Shinano-machi is a beautiful setting for this, without a doubt. But how did this rural area, on a plateau just outside Nagano City to the south, and surrounded by high mountains and ski resorts, become the epicenter of this growing interest in healing by forest (after all, when the Wall Street Journal did a piece on shinrin-yoku, this is where they came)?
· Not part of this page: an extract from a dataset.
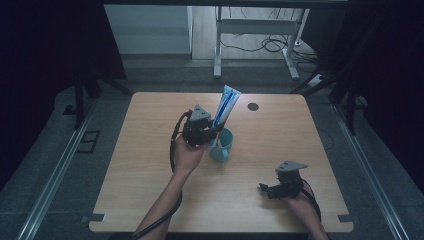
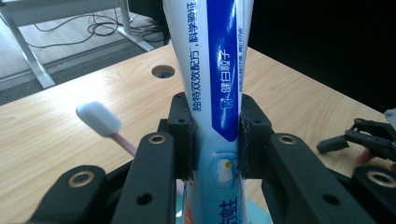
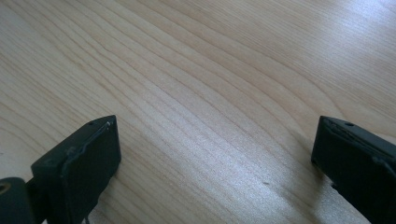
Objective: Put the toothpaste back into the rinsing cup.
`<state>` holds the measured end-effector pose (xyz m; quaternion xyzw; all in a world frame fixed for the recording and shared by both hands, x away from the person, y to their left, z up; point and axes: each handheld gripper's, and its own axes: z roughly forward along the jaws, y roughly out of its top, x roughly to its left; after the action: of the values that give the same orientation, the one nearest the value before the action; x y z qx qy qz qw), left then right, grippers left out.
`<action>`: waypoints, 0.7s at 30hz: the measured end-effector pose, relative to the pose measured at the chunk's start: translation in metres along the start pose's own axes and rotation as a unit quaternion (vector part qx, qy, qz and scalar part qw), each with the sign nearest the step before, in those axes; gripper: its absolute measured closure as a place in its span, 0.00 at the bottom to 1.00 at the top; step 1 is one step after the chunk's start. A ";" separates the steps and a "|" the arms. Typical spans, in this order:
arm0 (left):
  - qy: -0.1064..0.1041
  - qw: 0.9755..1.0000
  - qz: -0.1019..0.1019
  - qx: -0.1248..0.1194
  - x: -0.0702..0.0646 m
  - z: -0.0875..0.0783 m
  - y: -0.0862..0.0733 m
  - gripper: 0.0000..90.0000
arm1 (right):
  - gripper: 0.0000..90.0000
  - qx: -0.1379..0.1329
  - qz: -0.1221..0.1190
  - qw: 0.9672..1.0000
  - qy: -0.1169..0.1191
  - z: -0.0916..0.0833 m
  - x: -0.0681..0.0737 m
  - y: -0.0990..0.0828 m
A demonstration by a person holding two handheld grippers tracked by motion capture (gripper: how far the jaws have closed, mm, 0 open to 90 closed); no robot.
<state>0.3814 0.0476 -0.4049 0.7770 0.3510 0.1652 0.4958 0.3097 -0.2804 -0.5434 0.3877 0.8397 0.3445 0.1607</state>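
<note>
The left gripper (image 1: 210,134) pinches the toothpaste tube (image 2: 217,93) mid-body, its lower end at the teal mug (image 1: 222,145), where a pink toothbrush (image 2: 100,119) already leans. The step looks like seating the tube: better to keep it upright, lower it straight, clear the bristles and let go gently. The right gripper (image 1: 272,189) rests spread over the table (image 3: 210,84), holding nothing.
</note>
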 end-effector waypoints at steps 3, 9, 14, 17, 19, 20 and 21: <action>0.003 1.000 0.000 -0.005 0.000 0.004 0.002 0.79 | 0.01 0.000 0.000 1.000 0.000 0.000 0.000 0.000; 0.007 1.000 0.004 -0.021 0.002 0.013 0.003 0.79 | 0.01 0.000 0.000 1.000 0.000 0.000 0.000 0.000; 0.015 1.000 0.005 -0.027 0.004 0.021 0.003 0.79 | 0.01 0.001 0.001 1.000 0.000 0.000 0.000 0.000; 0.015 0.999 0.000 -0.030 0.005 0.025 0.003 0.79 | 0.01 0.000 0.001 1.000 0.001 0.000 0.000 0.000; 0.016 0.999 0.002 -0.031 0.005 0.026 0.003 0.79 | 0.01 0.001 0.000 1.000 0.001 0.000 0.000 0.000; 0.018 0.999 0.001 -0.033 0.005 0.029 0.002 0.79 | 0.01 0.000 0.000 1.000 0.001 0.000 0.000 0.000; 0.019 0.999 0.002 -0.034 0.006 0.030 0.002 0.79 | 0.01 0.000 0.000 1.000 0.001 0.000 0.000 0.000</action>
<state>0.4040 0.0316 -0.4174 0.7574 0.3529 0.1929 0.5144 0.3097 -0.2804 -0.5433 0.3878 0.8399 0.3445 0.1598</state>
“The formal system began in 2002,” explains Chie Kosuga, one of the leaders of Shinano Woods-Life Community, the local organization operating the Forest Therapy tours. “The popularity of skiing was going down (Kurohime Kogen Ski Area is within Shinano-machi, while Tangram, Madarao and the Myoko ski areas are all adjacent to it), so the area needed a new activity to draw visitors.” CW Nicol and local guides had been talking about how the Shinano-machi forests could be better used by both visitors and locals, she says. This resulted in the start of forest therapy activities in the 1990s; in 2002, support came from Nagano Prefecture, which marked the official beginning of the town’s Forest Therapy project.
She stresses, though, that pure tourism is not the goal for Forest Therapy in Shinano-machi. “It is an attraction, but we wanted something deeper on both the physical and spiritual levels,” she says. “We really wanted to create something that could heal urban people, as well as something people here would also enjoy. I can really say that this is the birthplace of forest therapy.”
And they continue to take people out into these healthy and healing forests, both on foot from spring to fall, and on snowshoes in winter.